§ TO DO
Stop after the line containing "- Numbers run": print each line exactly from the first line of the listing up to that point.

§ THE DATA
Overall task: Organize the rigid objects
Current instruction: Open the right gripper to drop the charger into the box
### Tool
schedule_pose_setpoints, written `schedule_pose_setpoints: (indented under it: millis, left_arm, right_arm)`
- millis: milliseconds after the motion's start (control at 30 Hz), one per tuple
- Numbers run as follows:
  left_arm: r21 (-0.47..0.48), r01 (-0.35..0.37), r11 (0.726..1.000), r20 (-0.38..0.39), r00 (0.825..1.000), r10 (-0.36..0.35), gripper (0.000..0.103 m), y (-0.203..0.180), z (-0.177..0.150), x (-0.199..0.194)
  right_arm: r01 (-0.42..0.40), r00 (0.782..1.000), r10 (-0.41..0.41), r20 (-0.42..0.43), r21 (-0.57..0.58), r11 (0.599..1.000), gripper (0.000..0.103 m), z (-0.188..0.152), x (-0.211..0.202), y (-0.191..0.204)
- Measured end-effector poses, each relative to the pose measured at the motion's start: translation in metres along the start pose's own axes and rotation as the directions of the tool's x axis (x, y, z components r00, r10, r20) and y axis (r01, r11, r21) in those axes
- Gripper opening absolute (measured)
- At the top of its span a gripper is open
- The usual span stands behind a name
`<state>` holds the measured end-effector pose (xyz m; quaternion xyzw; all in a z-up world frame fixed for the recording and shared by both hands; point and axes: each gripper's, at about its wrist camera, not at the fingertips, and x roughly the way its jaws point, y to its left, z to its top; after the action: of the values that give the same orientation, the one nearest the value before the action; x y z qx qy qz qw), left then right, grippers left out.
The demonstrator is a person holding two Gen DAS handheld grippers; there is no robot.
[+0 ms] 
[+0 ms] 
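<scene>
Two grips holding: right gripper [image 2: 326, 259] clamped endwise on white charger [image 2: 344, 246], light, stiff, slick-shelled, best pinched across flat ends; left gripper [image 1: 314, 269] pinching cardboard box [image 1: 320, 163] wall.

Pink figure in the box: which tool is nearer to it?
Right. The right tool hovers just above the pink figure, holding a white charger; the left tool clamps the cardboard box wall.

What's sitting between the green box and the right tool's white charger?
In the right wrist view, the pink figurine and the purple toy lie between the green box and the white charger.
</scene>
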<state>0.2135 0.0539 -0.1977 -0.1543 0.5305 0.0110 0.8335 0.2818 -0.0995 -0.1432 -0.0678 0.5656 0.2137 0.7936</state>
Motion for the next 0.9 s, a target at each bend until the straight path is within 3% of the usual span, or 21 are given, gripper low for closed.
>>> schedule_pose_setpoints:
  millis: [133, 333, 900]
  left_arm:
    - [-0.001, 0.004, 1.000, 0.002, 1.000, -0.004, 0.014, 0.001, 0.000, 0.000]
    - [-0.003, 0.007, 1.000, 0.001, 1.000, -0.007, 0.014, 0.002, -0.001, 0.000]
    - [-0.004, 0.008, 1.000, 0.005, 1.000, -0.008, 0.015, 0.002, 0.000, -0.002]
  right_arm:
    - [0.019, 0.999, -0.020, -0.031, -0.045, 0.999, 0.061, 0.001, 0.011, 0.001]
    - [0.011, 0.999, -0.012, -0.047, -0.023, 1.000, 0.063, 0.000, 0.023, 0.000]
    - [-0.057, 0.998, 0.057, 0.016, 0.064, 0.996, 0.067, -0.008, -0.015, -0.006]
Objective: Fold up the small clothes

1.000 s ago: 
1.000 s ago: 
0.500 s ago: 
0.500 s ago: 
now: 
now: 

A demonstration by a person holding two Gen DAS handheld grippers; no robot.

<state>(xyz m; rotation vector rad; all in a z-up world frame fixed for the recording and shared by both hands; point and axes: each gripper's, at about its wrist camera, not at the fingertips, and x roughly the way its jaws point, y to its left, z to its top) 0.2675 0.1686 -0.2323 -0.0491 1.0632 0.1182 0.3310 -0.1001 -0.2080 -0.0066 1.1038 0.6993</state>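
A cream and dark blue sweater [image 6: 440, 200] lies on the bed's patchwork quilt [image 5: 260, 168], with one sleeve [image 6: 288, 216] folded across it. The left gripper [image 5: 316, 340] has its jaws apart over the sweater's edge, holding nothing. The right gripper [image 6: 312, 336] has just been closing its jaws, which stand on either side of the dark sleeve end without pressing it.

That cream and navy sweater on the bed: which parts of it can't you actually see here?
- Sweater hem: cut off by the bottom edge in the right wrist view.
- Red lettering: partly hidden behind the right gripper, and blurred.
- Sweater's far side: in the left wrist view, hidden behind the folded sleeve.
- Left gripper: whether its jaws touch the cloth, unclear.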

§ WORKED SOLUTION
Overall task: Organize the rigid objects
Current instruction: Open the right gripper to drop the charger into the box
### Tool
schedule_pose_setpoints, written `schedule_pose_setpoints: (indented under it: millis, left_arm, right_arm)`
- millis: milliseconds after the motion's start (control at 30 Hz), one per tuple
- Numbers run as follows:

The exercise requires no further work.